WHAT NEEDS TO BE DONE:
Everything in the data below is left aside except the lines from the one containing "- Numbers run" through the one containing "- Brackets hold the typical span"; repeat those exactly.

● ● ● ● ● ● ●

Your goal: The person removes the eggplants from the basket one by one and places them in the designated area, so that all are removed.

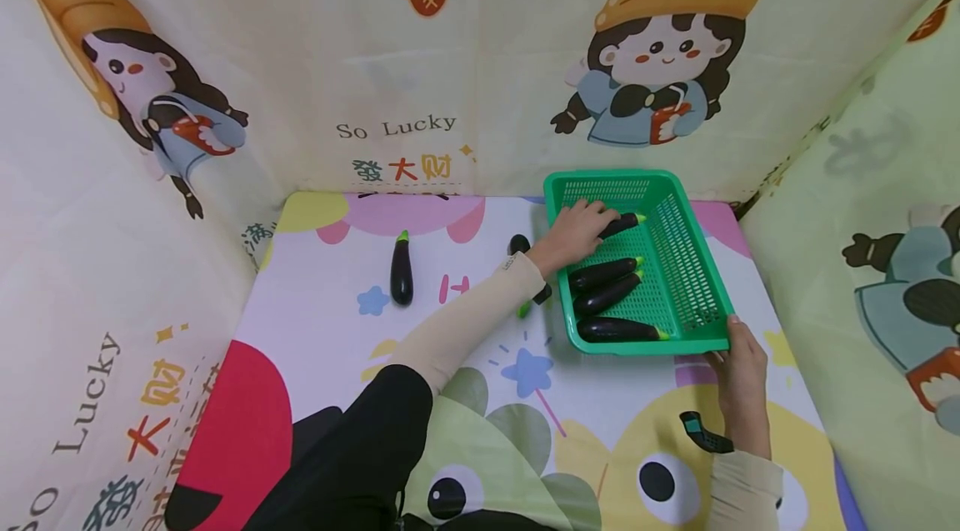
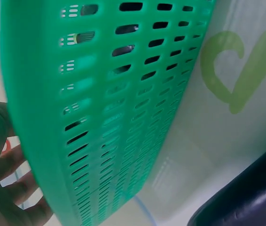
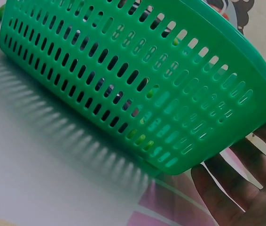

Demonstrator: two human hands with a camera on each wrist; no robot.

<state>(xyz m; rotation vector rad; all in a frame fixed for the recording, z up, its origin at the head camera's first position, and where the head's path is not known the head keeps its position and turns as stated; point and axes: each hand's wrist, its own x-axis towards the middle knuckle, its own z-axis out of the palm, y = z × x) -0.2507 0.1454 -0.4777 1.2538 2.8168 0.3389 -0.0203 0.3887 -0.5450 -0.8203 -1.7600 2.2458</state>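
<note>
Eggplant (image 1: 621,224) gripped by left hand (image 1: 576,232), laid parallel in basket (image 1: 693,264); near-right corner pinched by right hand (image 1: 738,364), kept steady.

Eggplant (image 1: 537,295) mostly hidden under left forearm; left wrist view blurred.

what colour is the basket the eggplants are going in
Bright green, with slotted walls; the basket shows best in the head view.
</note>
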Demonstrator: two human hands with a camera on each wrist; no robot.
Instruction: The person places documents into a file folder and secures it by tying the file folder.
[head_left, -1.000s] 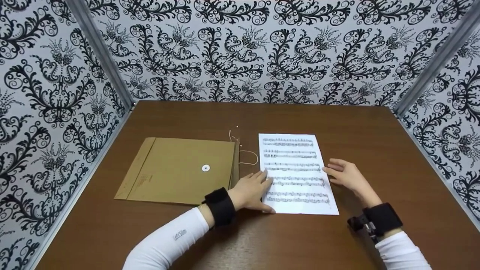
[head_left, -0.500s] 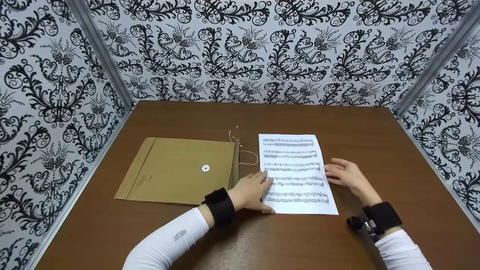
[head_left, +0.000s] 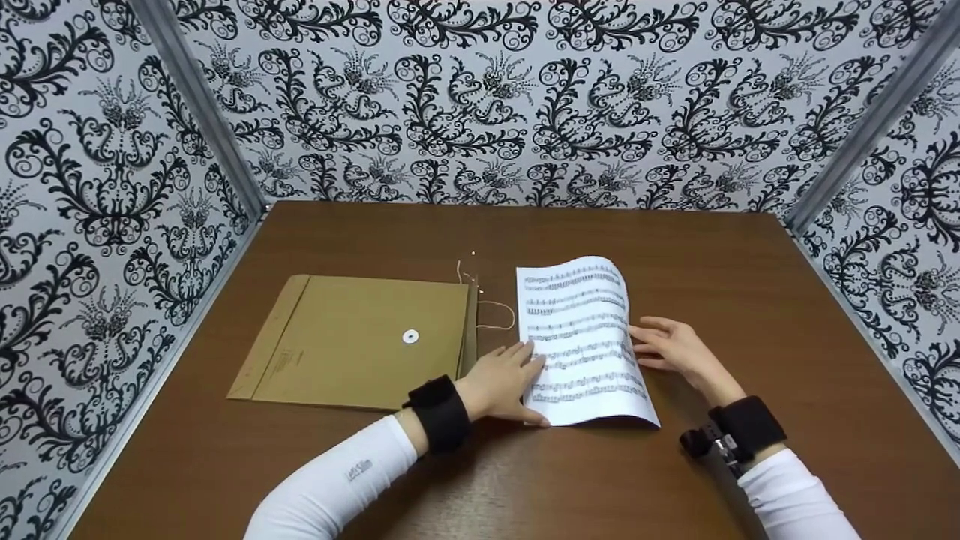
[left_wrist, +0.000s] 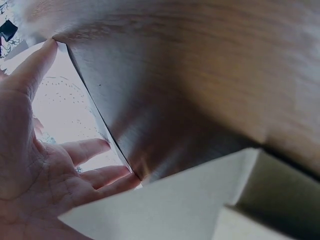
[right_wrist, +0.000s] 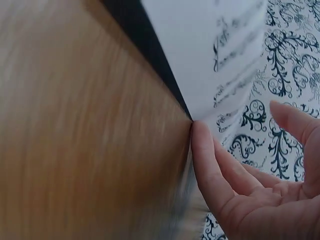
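Showing two hands at a white printed sheet of music (head_left: 581,345) that lies on the brown wooden surface (head_left: 525,480), just right of a flat tan card envelope (head_left: 360,341). Left hand (head_left: 501,382): fingers straight and spread, their tips pressing the sheet's left edge down, the thumb reaching to the near left corner; in the left wrist view the same hand (left_wrist: 45,165) lies palm-down with its fingers on the paper's edge, and a corner of the envelope shows in front of it. Right hand (head_left: 675,351): fingers relaxed and extended, touching the sheet's right edge; in the right wrist view a fingertip (right_wrist: 200,132) meets the lower corner of the paper (right_wrist: 215,50), which stands up off the wood. Right half of the sheet is lifted and bowed, so that the page arches from the far end to the near right corner and casts a shadow beneath; the left edge stays flat. Envelope: a round white fastener disc (head_left: 410,337) near its right side, and a thin pale string (head_left: 491,307) lying loose between envelope and sheet. Both wrists carry black bands over white sleeves. Walls of black-and-white scrollwork pattern (head_left: 480,97) enclose the surface on three sides.
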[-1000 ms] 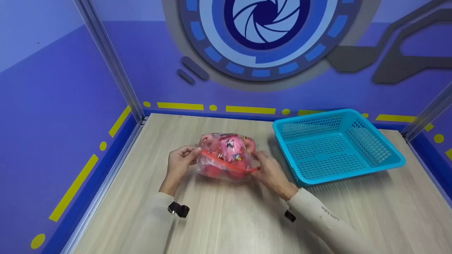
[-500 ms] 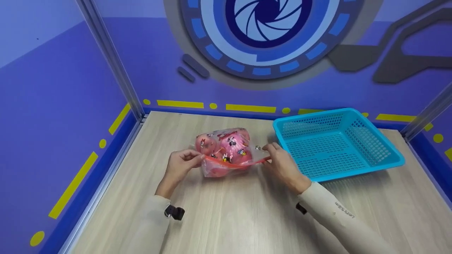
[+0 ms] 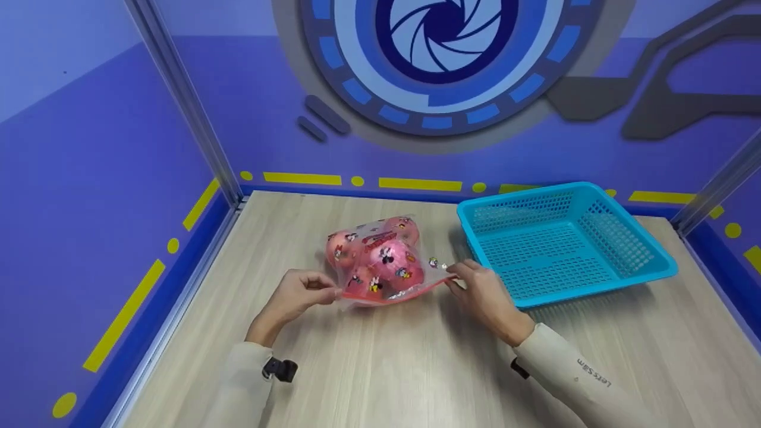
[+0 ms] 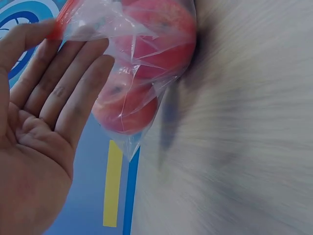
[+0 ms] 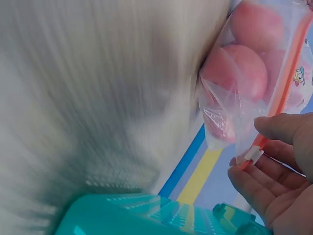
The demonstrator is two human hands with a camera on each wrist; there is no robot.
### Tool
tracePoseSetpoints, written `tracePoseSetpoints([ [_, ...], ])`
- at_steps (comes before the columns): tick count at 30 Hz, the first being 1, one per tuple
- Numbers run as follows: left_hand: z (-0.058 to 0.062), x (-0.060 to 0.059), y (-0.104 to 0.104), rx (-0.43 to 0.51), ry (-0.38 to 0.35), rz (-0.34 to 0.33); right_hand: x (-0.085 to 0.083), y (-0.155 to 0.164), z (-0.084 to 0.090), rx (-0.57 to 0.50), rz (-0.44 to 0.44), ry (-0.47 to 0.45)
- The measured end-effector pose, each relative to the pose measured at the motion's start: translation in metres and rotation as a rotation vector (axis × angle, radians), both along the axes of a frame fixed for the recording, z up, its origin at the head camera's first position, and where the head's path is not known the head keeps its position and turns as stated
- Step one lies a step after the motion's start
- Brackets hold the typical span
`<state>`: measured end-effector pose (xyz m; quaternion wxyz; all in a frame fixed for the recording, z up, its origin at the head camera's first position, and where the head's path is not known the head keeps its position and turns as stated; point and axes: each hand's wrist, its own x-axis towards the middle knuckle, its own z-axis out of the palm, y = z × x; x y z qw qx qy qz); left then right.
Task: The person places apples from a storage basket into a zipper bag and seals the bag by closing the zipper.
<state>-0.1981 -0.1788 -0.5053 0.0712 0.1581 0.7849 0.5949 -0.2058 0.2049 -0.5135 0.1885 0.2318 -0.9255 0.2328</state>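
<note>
A clear slider zip bag [image 3: 380, 235] with cartoon prints and a red zip strip lies on the table, several red apples [image 4: 125, 105] inside it. A shinier pink round thing [image 3: 389, 258] is in the bag too. My left hand [image 3: 300, 295] pinches the left end of the zip strip between thumb and forefinger, its other fingers extended in the left wrist view. At the strip's right end, my right hand [image 3: 489, 297] pinches the edge beside a white slider [image 5: 254, 154]. The zip edge is stretched between both hands, towards the person.
A blue-green perforated basket [image 3: 594, 288] stands on the table [image 3: 380, 368] to the right, close beside the right hand. Purple-blue printed walls [image 3: 250, 119] enclose the table at the back and sides, with metal posts at the corners.
The hands have spread apart and the zip edge has come down towards the person and straightened. The bag's printed top now lies flatter over the apples.
</note>
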Motion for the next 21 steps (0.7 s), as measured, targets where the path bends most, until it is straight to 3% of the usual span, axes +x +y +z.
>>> tracePoseSetpoints([
  [7,-0.005,0.005,-0.002,-0.040,-0.093,-0.044,0.007,0.001,0.004,-0.084,0.021,-0.135],
  [13,-0.011,0.010,-0.002,-0.106,-0.104,-0.102,0.012,0.005,0.009,-0.172,0.016,-0.266],
  [16,-0.016,0.014,0.000,-0.151,-0.092,-0.105,0.014,0.005,0.009,-0.209,0.006,-0.278],
  [21,-0.023,0.019,0.005,-0.181,-0.095,-0.073,0.016,0.002,0.005,-0.221,-0.025,-0.222],
])
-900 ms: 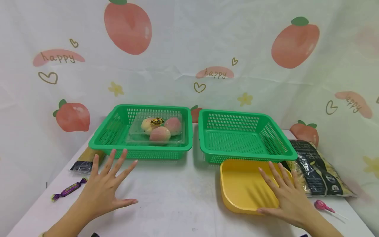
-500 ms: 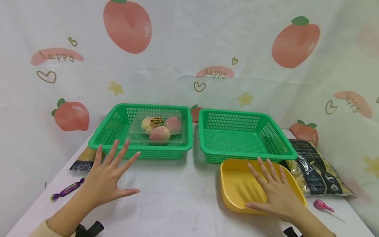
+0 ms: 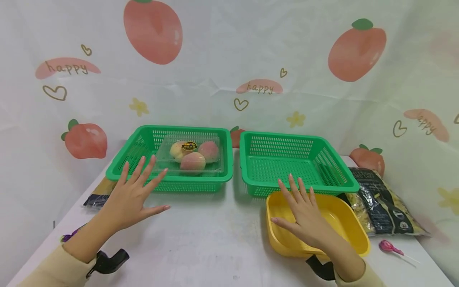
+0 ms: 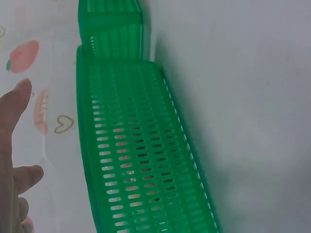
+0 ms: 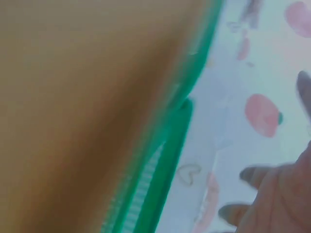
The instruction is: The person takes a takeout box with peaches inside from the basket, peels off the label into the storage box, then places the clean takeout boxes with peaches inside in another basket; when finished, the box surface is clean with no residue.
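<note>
Left hand: the left hand [image 3: 132,195] hovers palm down over the table [image 3: 215,235], fingers straight and spread, grip open and holding nothing; its fingertips reach the near wall of the left green basket [image 3: 122,163].
Right hand: the right hand [image 3: 305,213] is held flat over the yellow tray [image 3: 353,227], fingers straight and fanned toward the right green basket [image 3: 333,167], grip open; whether the palm touches the tray cannot be told.
Yellow tray: lies on the table just in front of the right green basket, near the right edge.
Left green basket: holds a clear box of peaches [image 3: 191,155].
Table: white; a dark bag of pasta [image 3: 385,205] and a pink lollipop [image 3: 389,247] lie to the right of the tray, a purple candy [image 3: 68,237] and another packet [image 3: 98,195] lie at the left.
Room: a pale cloth printed with peaches, hearts and the word "happy" hangs behind the table.
</note>
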`<act>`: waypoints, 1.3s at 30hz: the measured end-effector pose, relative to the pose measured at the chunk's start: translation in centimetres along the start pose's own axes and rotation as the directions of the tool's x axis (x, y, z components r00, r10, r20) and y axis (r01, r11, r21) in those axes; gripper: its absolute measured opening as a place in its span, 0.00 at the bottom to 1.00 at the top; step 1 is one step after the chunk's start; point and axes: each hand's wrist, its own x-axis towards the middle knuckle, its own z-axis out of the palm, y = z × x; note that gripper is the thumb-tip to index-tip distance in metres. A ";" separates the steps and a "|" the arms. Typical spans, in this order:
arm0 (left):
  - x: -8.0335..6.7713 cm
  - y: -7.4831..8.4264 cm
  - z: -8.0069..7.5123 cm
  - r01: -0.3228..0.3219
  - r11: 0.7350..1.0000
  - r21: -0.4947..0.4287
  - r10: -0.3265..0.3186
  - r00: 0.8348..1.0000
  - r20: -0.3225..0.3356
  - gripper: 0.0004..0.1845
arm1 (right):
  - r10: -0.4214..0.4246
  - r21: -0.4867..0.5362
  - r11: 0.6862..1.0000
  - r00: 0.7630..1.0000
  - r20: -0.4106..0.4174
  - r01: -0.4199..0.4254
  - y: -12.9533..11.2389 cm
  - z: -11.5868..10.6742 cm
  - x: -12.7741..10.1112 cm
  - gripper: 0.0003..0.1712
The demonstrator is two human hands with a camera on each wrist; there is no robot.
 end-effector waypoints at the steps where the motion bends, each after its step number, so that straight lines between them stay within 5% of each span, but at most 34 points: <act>1: 0.2 -0.2 0.0 0.009 1.000 -0.010 -0.009 1.000 0.011 0.47 | 0.000 0.021 1.000 1.000 -0.001 0.000 -0.3 -0.1 0.4 0.50; 11: 2.9 -1.8 0.5 0.174 0.975 -0.139 -0.152 0.976 0.159 0.41 | -0.007 0.183 0.983 1.000 0.027 0.002 -4.0 -0.1 3.4 0.46; 20: 5.2 -3.5 -0.2 0.301 0.920 -0.252 -0.236 0.937 0.257 0.41 | -0.024 0.339 0.941 0.997 0.071 -0.001 -6.6 0.5 6.2 0.44; 28: 7.0 -5.3 -0.4 0.381 0.869 -0.315 -0.268 0.899 0.347 0.42 | 0.005 0.505 0.861 0.994 0.112 -0.061 -7.9 0.5 10.8 0.42; 39: 8.9 -6.6 -0.5 0.457 0.815 -0.356 -0.283 0.851 0.443 0.43 | 0.147 0.664 0.704 0.966 0.211 -0.252 -8.3 0.3 17.4 0.39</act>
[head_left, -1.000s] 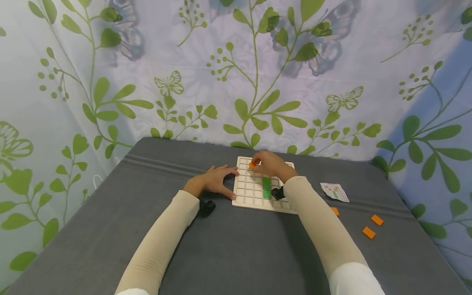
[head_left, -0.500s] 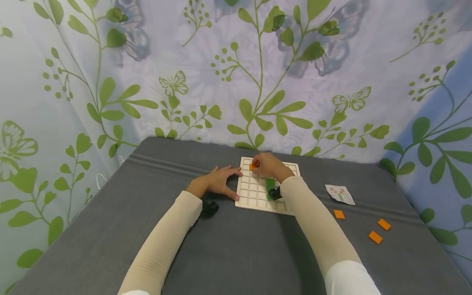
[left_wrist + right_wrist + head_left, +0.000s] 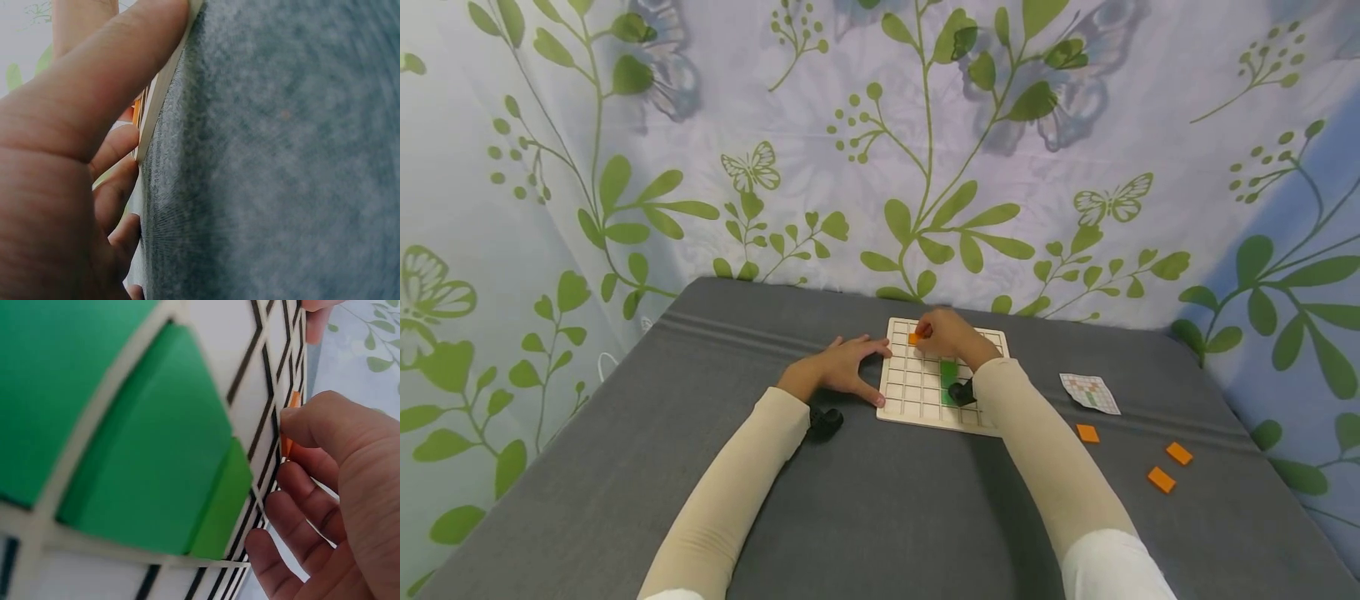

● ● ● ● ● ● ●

SOLUTION FOR THIS PROBLEM:
- Numbers run as follows: left_hand: z (-0.058 to 0.062), x (-0.060 to 0.059), y (-0.104 to 0.104), rx (-0.43 to 0.51), ry (-0.38 to 0.35), rz (-0.34 to 0.33); right_hand: x (-0.085 to 0.083), y (-0.155 to 0.164), z (-0.084 to 0.090), rx (-0.57 to 0.50), rz (-0.44 to 0.44), ry (-0.47 to 0.45)
- The measured end-effector pose, each relative to the pose measured at the motion's start: translation in metres and rotation as a rotation vector (axis × angle, radians), both along the axes of a frame fixed for the recording, z up, its origin at the head camera's first position, and where the head's path is not known the head keeps its position and turns as stated
- Step one lies a step after the motion's start
- Brackets hold the typical span

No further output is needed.